Вероятно, он привык работать за десятерых, но короткое время, а в промежутках отдыхал. До меня быстро дошло, что после короткого… рывка он каждое утро делал на службе перерыв. Затем отправлялся в ресторан отеля «Исландия» (после того как он сгорел — в «Борг») пить кофе, выкуривал сигарету и болтал со знакомыми — добропорядочными гражданами и респектабельными мужами, — обсуждая последние новости и излагая свое мнение о политике, финансах, торговле, скандалах и даже о культуре, например о программе радио или народном образовании. Бьярдни Магнуссон, вероятно, пользовался популярностью в этом обществе. Он потягивал кофе, курил, хмыкал, не принимая участия в спорах и дискуссиях, но иногда отпускал реплики, анекдоты и шутки, вызывавшие хохот. Порядком посидев там, раскрасневшийся, бодрый, готовый к ответственным решениям и новому рывку, он по зову долга спешил на службу. И когда колокол собора отбивал полдень, он выходил из конторы и направлялся домой, на улицу Аусвадлагата. Обед проходил в полном покое, он читал «Моргюнбладид», потом пил кофе и, пообещав себе поменьше есть, неторопливо шагал в центр города. Раньше половины второго он редко приближался к улице Эйстюрстрайти, где находилась контора. Минут через сорок он опять пил кофе, обычно в «Борге», болтал со знакомыми и товарищами по партии и опять возвращался на работу. В шесть контора закрывалась, он шел домой, где падал в глубокое кресло, наслаждаясь отдыхом после трудов праведных. Иногда заглядывал в какую-нибудь книгу, а порой просто дремал в кресле, но не дай бог моли подлететь к нему — он мастерски выбрасывал руку и уничтожал вредителей, которых фру Камилле никак не удавалось извести.
Я страшно удивился, услышав, что «Светоч», вернее, мой шеф, вредно влияет на дела Бьярдни Магнуссона.
— Гм, гм, спасибо, Паудль, садитесь, — сказал он однажды весной, в субботу, указал на кресло и не глядя спрятал плату за комнату. Потом предложил мне резную коробку с сигарами, сигаретами и спичками и только тогда опустился на стул напротив меня.
Яркий солнечный свет, проникая в тихую комнату, играл на роскошной мебели, картинах и дорогих безделушках. Бьярдни Магнуссон моргал, будто с трудом переносил солнечный свет. Ведь он только что оправился от гриппа, осложнившего острый приступ подагры.
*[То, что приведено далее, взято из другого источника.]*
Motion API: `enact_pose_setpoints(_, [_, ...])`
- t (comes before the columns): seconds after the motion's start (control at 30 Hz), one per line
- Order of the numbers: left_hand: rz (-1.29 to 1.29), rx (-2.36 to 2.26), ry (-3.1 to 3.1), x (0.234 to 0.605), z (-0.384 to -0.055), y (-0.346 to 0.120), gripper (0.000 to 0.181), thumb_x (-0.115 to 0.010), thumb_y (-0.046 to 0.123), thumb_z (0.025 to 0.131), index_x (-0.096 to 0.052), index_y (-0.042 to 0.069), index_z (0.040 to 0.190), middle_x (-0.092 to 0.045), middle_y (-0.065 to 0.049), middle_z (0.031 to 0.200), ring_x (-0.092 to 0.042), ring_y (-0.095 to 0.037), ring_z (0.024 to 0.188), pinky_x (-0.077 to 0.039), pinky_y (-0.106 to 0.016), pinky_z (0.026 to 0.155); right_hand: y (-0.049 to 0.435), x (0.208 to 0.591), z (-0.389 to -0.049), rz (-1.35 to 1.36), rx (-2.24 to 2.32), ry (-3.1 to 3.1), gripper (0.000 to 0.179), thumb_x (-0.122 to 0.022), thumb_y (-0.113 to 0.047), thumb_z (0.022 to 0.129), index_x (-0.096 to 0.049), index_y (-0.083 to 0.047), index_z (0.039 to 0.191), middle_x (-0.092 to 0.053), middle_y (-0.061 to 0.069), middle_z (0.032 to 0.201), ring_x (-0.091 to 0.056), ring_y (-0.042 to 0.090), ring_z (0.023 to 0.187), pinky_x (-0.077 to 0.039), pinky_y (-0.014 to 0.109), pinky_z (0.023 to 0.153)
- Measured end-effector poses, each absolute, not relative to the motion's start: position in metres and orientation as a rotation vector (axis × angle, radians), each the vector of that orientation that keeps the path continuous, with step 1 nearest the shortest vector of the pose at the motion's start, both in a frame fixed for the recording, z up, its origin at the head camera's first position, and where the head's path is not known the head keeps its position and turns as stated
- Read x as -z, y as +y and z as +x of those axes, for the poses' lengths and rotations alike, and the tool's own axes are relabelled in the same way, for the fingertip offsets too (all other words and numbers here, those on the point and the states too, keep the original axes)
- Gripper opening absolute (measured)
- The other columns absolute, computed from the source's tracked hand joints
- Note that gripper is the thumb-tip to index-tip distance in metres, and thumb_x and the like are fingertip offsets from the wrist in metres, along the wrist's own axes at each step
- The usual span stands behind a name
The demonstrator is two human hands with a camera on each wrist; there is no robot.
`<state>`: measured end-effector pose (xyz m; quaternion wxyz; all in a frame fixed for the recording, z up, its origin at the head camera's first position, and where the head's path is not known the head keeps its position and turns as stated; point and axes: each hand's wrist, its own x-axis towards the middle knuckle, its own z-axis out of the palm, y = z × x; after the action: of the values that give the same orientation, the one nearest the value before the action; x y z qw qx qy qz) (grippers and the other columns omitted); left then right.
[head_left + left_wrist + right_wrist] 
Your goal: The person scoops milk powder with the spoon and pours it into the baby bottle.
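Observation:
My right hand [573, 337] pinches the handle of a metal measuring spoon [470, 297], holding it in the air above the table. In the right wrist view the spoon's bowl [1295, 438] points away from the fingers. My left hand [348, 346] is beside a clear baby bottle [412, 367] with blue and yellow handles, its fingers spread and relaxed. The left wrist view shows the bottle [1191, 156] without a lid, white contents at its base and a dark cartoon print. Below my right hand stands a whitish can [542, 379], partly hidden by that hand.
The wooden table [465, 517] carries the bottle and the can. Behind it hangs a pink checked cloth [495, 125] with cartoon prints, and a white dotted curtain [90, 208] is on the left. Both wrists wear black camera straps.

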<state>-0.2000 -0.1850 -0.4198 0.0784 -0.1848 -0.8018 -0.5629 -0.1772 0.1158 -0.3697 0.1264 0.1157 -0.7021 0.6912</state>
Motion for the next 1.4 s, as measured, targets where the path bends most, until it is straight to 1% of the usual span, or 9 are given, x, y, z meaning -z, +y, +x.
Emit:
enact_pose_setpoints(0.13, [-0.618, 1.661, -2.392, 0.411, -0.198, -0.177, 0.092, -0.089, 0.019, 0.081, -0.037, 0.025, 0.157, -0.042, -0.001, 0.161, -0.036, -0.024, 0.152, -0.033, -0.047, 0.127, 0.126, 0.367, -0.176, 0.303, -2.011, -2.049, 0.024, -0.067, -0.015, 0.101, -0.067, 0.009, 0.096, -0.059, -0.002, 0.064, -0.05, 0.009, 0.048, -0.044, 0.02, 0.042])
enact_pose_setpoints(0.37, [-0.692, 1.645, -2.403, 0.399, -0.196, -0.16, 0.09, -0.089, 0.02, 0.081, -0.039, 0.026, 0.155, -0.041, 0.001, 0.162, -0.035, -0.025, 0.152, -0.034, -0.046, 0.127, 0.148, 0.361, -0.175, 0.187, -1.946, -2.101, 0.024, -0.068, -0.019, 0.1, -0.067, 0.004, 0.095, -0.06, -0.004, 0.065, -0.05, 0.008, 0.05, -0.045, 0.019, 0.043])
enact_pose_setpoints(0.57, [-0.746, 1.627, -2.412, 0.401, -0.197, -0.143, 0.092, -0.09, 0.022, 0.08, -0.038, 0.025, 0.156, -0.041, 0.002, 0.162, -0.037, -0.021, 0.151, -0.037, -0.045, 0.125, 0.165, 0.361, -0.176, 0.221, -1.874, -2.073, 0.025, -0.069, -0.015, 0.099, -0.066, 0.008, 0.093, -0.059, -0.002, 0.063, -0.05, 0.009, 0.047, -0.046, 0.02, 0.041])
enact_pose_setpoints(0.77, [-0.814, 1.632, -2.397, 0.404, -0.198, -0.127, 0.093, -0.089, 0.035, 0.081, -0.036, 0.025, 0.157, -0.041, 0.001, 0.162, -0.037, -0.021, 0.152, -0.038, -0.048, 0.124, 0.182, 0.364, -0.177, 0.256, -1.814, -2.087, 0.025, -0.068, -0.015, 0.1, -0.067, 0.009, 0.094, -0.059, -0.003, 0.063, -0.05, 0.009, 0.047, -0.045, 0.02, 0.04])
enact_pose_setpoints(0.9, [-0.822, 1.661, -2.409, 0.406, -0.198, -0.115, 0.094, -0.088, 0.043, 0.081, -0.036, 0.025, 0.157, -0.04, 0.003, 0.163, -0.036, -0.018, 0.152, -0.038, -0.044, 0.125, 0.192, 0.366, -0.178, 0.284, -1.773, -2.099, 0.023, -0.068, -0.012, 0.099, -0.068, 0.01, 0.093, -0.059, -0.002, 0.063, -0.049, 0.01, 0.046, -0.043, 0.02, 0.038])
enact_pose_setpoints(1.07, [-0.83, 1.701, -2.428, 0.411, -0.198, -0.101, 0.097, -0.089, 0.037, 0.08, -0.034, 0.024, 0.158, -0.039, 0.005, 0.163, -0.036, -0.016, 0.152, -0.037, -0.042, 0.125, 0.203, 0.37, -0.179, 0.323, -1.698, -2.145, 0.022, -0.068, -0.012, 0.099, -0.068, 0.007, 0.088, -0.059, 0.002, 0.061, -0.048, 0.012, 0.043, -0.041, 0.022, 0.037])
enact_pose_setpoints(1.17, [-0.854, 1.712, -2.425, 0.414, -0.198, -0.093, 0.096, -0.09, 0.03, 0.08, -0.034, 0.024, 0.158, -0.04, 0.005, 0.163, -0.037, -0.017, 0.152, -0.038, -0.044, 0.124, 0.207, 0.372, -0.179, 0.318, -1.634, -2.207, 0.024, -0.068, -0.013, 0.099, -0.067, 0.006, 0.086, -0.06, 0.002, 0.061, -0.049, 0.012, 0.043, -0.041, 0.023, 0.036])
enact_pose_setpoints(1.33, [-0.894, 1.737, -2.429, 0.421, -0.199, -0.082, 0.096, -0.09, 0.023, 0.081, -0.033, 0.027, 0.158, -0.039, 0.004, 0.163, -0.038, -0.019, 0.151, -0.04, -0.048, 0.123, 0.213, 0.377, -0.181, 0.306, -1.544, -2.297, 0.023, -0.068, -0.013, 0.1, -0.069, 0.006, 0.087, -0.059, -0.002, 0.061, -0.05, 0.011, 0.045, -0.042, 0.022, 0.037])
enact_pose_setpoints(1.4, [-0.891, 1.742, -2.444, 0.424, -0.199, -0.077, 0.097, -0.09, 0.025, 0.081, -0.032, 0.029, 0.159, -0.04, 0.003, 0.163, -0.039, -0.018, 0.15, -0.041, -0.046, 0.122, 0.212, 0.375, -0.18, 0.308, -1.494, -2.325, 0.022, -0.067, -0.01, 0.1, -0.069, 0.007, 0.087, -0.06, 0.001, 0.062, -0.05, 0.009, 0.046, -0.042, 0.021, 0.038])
— Гм, гм, — хмыкнул он, усаживаясь поудобнее. — Какой сегодня чудесный весенний денек.
Выглядел он не очень-то изнуренным, хотя и говорил с хрипотцой. Но в выражении лица, во взгляде была заметна какая-то тревога. Возможно, фру Камилла велела ему сейчас, в выходные, расчистить сад и вскопать цветочные клумбы.
— Послушайте. Паудль, вы разбираетесь в бухгалтерии?
— Нет, — удивился я.
— Гм, неужели совсем не разбираетесь?
— Совсем.
— Вас интересует бухгалтерия? — спросил он, помолчав.
Я покачал головой.
— А другая конторская работа?
— Нет.
— Вы молоды, Паудль, — сказал он. — Неужели вам никогда не приходило в голову сменить род занятий, оставить журналистику?
Я был вынужден подтвердить, что нередко задумывался над этим.
— Вы быстро печатаете на машинке?
— Я не умею печатать.
Бьярдни Магнуссон даже привстал.
— Вы что, серьезно, Паудль? Не умеете печатать?
— Нет, — покачал я головой. — Никогда не учился печатать на машинке и никогда ею не пользовался.
Он тоже покачал головой, словно мое неумение печатать поразило его, потом откинулся на мягкую спинку стула и вздохнул.
— «Светоч» здорово мне навредил.
— «Светоч»? — вырвалось у меня. — Это как же?
— Из-за вас, гм, из-за вашего «Светоча», я теряю отличного работника.
Я был изумлен.
Выражение его лица и взгляд стали еще тревожнее.
— Это Эйлифс, — уныло продолжал он, словно речь шла о катастрофе. — Его ничем не образумишь. Он уходит из конторы. Связался с сомнительной женщиной. Возомнил себя великим поэтом, гением, и вполне естественно — вы с ним так носились.
Молчание.
— Ну, что скажете?
Я сказал, что не отвечаю ни за славу Арона Эйлифса, ни за редакцию «Светоча»: всем распоряжается шеф.
— Вальтоур?
— Да.
Он задумчиво смотрел себе на колени, поглаживая пальцами подбородок.
— Я никогда не разговаривал с Вальтоуром, едва знаю его в лицо, гм, и не понимаю этого, Паудль, не могу понять, как это ни назови — глупым шутовством или дружелюбием.